Colic causes infants to cry or fuss frequently for a prolonged period, often during the late afternoon or evening. The colic remains is believed to result from environmental and biological factors, including a sensitive temperament, allergies, or immature digestive systems.

Colic typically starts around 2 weeks if the baby is full-term (later in premature babies) and often improves by 3 months.

How to relieve colic in babies

As a parent of a baby who once suffered from colic, I can understand the helplessness and frustration that come along with this condition. One technique that worked for us was adopting a regular feeding schedule, which lessened the bouts of excessive crying. 

Yet, this alone wasn’t a complete remedy. We also tried baby yoga, designed explicitly for colicky babies, that involved gentle stretching and movements. These exercises helped our baby to pass gas more efficiently, reducing the discomfort.

A trip to a pediatric chiropractor was another method that proved beneficial for us. The chiropractor used delicate touches and adjustments to alleviate the tension in our baby’s body, positively affecting her colic symptoms. 

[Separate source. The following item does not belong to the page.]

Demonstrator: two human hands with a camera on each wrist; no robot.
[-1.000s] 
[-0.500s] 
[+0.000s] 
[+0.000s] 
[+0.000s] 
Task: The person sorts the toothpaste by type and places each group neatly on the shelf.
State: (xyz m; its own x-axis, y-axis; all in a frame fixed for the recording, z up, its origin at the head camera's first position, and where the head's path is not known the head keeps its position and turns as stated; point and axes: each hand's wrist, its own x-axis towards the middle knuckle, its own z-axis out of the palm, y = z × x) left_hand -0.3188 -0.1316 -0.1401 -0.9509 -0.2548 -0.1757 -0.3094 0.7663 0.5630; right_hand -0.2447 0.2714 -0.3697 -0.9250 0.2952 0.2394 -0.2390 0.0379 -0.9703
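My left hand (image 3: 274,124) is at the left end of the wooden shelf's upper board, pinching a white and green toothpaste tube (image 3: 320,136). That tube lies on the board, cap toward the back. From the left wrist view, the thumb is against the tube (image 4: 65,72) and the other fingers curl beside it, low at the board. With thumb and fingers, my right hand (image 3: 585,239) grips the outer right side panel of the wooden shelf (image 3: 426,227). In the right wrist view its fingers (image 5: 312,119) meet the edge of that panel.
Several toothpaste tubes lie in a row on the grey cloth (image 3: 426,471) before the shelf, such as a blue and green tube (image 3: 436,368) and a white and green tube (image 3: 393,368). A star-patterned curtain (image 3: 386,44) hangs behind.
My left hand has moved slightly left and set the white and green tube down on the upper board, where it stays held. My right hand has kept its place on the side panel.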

At night, we put into practice the ‘5S’ approach from Dr. Harvey Karp’s book “The Happiest Baby on the Block.” It involved Swaddling our baby snugly, putting her on her side or stomach, Shushing her with white noise for colicky babies, Swinging her gently, and allowing her to Suck on a pacifier. This method turned out to be a lifesaver during those late-night crying episodes.

However, the most crucial thing we learned was to stay patient and composed, even during those challenging moments.


Why is colic worse at night?

Colic tends to worsen at night because the sensory experiences of the day accumulate and overstimulate babies, leading to distress. Additionally, they may be overtired or experiencing an imbalance in day-night rhythms.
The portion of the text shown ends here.